## [Directions for this task]
Nothing in the records may be altered; repeat them exactly.

## [Records for this task]
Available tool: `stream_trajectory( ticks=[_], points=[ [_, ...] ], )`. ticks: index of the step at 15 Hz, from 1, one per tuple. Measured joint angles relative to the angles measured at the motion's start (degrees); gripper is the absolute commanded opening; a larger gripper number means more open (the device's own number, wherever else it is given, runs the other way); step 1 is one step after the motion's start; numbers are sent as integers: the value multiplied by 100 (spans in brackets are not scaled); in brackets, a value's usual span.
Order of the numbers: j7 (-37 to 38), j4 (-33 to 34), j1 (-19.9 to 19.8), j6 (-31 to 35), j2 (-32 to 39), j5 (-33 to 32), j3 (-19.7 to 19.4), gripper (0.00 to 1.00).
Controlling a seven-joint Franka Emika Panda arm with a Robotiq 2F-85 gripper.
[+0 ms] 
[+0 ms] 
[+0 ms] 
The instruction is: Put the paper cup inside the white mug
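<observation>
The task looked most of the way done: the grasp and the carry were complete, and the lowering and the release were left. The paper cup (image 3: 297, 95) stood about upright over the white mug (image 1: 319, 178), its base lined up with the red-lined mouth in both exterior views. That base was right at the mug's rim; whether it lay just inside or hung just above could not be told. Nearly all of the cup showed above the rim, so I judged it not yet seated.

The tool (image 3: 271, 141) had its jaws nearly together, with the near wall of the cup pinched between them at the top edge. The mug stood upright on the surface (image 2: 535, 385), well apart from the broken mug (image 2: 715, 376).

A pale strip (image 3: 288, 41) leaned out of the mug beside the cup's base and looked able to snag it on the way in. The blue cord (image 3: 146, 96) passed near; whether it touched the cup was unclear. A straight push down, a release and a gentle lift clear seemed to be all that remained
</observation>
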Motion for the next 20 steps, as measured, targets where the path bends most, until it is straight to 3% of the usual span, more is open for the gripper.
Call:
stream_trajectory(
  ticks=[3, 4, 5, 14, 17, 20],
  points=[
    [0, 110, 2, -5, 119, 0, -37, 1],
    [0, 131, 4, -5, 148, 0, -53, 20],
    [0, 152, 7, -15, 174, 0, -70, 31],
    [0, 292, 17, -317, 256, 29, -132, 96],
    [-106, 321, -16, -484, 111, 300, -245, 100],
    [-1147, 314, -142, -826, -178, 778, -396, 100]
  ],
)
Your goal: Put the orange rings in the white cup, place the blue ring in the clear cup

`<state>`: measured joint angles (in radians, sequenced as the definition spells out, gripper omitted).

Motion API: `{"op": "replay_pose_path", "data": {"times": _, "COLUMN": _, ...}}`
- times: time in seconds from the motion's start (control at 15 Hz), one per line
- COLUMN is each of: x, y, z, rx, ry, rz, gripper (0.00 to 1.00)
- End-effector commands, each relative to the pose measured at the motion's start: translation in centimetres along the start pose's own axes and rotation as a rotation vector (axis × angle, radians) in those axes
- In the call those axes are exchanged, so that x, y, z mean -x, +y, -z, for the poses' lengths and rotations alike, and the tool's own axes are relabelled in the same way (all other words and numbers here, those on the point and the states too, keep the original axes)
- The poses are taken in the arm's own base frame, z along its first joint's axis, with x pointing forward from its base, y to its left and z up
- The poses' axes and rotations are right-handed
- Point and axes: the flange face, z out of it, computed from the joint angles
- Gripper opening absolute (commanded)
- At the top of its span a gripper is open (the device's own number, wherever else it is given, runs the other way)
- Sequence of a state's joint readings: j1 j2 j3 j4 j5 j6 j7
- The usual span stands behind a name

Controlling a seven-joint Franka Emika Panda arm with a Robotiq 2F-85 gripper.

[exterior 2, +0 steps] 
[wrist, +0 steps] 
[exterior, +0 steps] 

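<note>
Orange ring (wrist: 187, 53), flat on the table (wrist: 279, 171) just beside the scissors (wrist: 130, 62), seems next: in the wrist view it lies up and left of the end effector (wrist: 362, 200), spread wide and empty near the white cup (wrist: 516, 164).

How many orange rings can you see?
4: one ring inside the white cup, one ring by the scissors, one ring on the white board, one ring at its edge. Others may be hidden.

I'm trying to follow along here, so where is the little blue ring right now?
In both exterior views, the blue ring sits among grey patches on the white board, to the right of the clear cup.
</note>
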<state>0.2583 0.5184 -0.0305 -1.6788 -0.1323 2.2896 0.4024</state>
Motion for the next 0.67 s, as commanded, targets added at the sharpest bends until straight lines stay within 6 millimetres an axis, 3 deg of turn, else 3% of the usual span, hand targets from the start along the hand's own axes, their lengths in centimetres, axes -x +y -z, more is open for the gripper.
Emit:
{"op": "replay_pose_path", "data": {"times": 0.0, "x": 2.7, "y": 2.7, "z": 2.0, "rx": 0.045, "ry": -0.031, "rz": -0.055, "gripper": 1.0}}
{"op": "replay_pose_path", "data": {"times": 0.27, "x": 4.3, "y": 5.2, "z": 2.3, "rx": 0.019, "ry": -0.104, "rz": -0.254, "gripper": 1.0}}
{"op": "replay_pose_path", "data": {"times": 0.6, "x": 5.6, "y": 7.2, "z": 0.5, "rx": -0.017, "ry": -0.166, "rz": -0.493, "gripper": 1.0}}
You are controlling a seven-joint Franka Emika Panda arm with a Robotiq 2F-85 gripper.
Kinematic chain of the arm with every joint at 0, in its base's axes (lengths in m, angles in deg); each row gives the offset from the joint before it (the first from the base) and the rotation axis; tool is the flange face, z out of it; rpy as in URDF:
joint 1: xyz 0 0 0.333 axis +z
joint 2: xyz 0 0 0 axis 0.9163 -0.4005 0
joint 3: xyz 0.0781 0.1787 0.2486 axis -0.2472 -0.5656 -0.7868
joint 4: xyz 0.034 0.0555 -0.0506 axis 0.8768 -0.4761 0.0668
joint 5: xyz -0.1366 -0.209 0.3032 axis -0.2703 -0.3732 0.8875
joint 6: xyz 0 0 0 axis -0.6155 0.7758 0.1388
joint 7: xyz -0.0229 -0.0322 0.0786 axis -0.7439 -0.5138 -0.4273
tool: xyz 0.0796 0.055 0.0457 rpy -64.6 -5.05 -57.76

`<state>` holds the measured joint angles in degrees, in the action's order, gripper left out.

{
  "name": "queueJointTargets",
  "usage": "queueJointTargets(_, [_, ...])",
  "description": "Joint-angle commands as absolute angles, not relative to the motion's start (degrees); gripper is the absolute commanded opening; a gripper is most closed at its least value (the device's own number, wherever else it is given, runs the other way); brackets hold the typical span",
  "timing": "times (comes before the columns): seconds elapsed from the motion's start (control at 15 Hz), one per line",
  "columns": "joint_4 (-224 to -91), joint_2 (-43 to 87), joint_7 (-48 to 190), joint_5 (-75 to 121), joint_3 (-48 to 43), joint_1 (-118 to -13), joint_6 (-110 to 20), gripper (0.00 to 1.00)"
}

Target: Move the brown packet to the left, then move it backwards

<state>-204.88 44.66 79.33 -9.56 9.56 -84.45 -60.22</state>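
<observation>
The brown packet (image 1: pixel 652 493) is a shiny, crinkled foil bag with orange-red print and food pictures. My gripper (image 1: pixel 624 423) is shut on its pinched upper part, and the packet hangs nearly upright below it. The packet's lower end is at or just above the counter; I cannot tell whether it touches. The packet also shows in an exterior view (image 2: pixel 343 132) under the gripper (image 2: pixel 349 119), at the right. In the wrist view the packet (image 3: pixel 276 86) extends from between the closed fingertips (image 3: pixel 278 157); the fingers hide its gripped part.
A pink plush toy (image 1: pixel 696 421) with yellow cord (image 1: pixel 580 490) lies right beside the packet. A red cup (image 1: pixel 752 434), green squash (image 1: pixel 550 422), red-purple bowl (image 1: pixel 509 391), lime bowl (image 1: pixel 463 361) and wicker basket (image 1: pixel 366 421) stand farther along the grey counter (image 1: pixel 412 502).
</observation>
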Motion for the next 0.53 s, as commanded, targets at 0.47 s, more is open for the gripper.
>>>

## [Result of this task]
Available tool: `stream_trajectory( ticks=[_], points=[ [_, ...] ], )`. ticks: index of the step at 15 Hz, from 1, one per tuple. Measured joint angles relative to the angles measured at the motion's start (degrees); gripper is the absolute commanded opening; a larger gripper number means more open (the device's own number, wherever else it is given, runs the other way); step 1 is one step after the motion's start; numbers are sent as integers: the value multiplied by 100 (spans in brackets are not scaled); in brackets, a value's usual span.
Order of the numbers: j7 (-37 to 38), j4 (-33 to 34), j1 (-19.9 to 19.8), j6 (-31 to 35), j2 (-32 to 39), j5 (-33 to 32), j3 (-19.7 to 19.4), gripper (0.00 to 1.00).
Controlling a seven-joint Franka Emika Panda arm with a Robotiq 2F-85 gripper.
[+0 ms] 
[+0 ms] 
[+0 ms] 
The instruction is: Put the paper cup inside the white mug
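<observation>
The task looked most of the way done: the grasp and the carry were complete, and the lowering and the release were left. The paper cup (image 3: 297, 95) stood about upright over the white mug (image 1: 319, 178), its base lined up with the red-lined mouth in both exterior views. That base was right at the mug's rim; whether it lay just inside or hung just above could not be told. Nearly all of the cup showed above the rim, so I judged it not yet seated.

The tool (image 3: 271, 141) had its jaws nearly together, with the near wall of the cup pinched between them at the top edge. The mug stood upright on the surface (image 2: 535, 385), well apart from the broken mug (image 2: 715, 376).

A pale strip (image 3: 288, 41) leaned out of the mug beside the cup's base and looked able to snag it on the way in. The blue cord (image 3: 146, 96) passed near; whether it touched the cup was unclear. A straight push down, a release and a gentle lift clear seemed to be all that remained
</observation>
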Motion for the next 20 steps, as measured, targets where the path bends most, until it is straight to 3% of the usual span, more is open for the gripper.
Call:
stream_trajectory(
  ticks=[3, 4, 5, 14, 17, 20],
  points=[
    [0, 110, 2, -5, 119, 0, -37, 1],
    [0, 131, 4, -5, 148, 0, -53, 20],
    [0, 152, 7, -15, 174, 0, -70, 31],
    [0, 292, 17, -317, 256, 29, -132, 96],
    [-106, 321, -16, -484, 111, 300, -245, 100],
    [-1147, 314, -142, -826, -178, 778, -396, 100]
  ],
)
Your goal: Put the orange rings in the white cup, place the blue ring in the clear cup

`<state>`: measured joint angles (in radians, sequenced as the definition spells out, gripper omitted).

Motion API: `{"op": "replay_pose_path", "data": {"times": _, "COLUMN": _, ...}}`
- times: time in seconds from the motion's start (control at 15 Hz), one per line
- COLUMN is each of: x, y, z, rx, ry, rz, gripper (0.00 to 1.00)
- End-effector commands, each relative to the pose measured at the motion's start: translation in centimetres along the start pose's own axes and rotation as a rotation vector (axis × angle, radians) in those axes
- In the call those axes are exchanged, so that x, y, z mean -x, +y, -z, for the poses' lengths and rotations alike, and the tool's own axes are relabelled in the same way (all other words and numbers here, those on the point and the states too, keep the original axes)
- The poses are taken in the arm's own base frame, z along its first joint's axis, with x pointing forward from its base, y to its left and z up
- The poses' axes and rotations are right-handed
- Point and axes: the flange face, z out of it, computed from the joint angles
- Gripper opening absolute (commanded)
- At the top of its span a gripper is open (the device's own number, wherever else it is given, runs the other way)
- Sequence of a state's joint readings: j1 j2 j3 j4 j5 j6 j7
- The usual span stands behind a name

Controlling a seven-joint Franka Emika Panda arm with a Robotiq 2F-85 gripper.

[exterior 2, +0 steps] 
[wrist, +0 steps] 
[exterior, +0 steps] 

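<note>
Orange ring (wrist: 187, 53), flat on the table (wrist: 279, 171) just beside the scissors (wrist: 130, 62), seems next: in the wrist view it lies up and left of the end effector (wrist: 362, 200), spread wide and empty near the white cup (wrist: 516, 164).

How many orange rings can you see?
4: one ring inside the white cup, one ring by the scissors, one ring on the white board, one ring at its edge. Others may be hidden.

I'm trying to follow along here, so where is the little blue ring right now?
In both exterior views, the blue ring sits among grey patches on the white board, to the right of the clear cup.
</note>
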<state>0.2583 0.5184 -0.0305 -1.6788 -0.1323 2.2896 0.4024</state>
Motion for the next 0.67 s, as commanded, targets added at the sharpest bends until straight lines stay within 6 millimetres an axis, 3 deg of turn, else 3% of the usual span, hand targets from the start along the hand's own axes, their lengths in centimetres, axes -x +y -z, more is open for the gripper.
Emit:
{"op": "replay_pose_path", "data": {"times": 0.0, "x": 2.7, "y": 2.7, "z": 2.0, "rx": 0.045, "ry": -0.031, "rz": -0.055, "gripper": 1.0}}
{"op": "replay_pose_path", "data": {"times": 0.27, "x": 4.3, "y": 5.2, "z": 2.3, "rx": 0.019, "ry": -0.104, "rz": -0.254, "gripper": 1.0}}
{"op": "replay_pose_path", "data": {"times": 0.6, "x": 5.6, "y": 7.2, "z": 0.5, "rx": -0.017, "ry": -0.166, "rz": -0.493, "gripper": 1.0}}
You are controlling a seven-joint Franka Emika Panda arm with a Robotiq 2F-85 gripper.
Kinematic chain of the arm with every joint at 0, in its base's axes (lengths in m, angles in deg); each row gives the offset from the joint before it (the first from the base) and the rotation axis; tool is the flange face, z out of it; rpy as in URDF:
joint 1: xyz 0 0 0.333 axis +z
joint 2: xyz 0 0 0 axis 0.9163 -0.4005 0
joint 3: xyz 0.0781 0.1787 0.2486 axis -0.2472 -0.5656 -0.7868
joint 4: xyz 0.034 0.0555 -0.0506 axis 0.8768 -0.4761 0.0668
joint 5: xyz -0.1366 -0.209 0.3032 axis -0.2703 -0.3732 0.8875
joint 6: xyz 0 0 0 axis -0.6155 0.7758 0.1388
joint 7: xyz -0.0229 -0.0322 0.0786 axis -0.7439 -0.5138 -0.4273
tool: xyz 0.0796 0.055 0.0457 rpy -64.6 -5.05 -57.76

`<state>` holds the measured joint angles in degrees, in the action's order, gripper left out.

{
  "name": "queueJointTargets",
  "usage": "queueJointTargets(_, [_, ...])",
  "description": "Joint-angle commands as absolute angles, not relative to the motion's start (degrees); gripper is the absolute commanded opening; a gripper is most closed at its least value (the device's own number, wherever else it is given, runs the other way); brackets hold the typical span",
  "timing": "times (comes before the columns): seconds elapsed from the motion's start (control at 15 Hz), one per line",
  "columns": "joint_4 (-224 to -91), joint_2 (-43 to 87), joint_7 (-48 to 190), joint_5 (-75 to 121), joint_3 (-48 to 43), joint_1 (-118 to -13), joint_6 (-110 to 20), gripper (0.00 to 1.00)"
}

Target: Move the brown packet to the left, then move it backwards

<state>-204.88 44.66 79.33 -9.56 9.56 -84.45 -60.22</state>
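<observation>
The brown packet (image 1: pixel 652 493) is a shiny, crinkled foil bag with orange-red print and food pictures. My gripper (image 1: pixel 624 423) is shut on its pinched upper part, and the packet hangs nearly upright below it. The packet's lower end is at or just above the counter; I cannot tell whether it touches. The packet also shows in an exterior view (image 2: pixel 343 132) under the gripper (image 2: pixel 349 119), at the right. In the wrist view the packet (image 3: pixel 276 86) extends from between the closed fingertips (image 3: pixel 278 157); the fingers hide its gripped part.
A pink plush toy (image 1: pixel 696 421) with yellow cord (image 1: pixel 580 490) lies right beside the packet. A red cup (image 1: pixel 752 434), green squash (image 1: pixel 550 422), red-purple bowl (image 1: pixel 509 391), lime bowl (image 1: pixel 463 361) and wicker basket (image 1: pixel 366 421) stand farther along the grey counter (image 1: pixel 412 502).
</observation>
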Motion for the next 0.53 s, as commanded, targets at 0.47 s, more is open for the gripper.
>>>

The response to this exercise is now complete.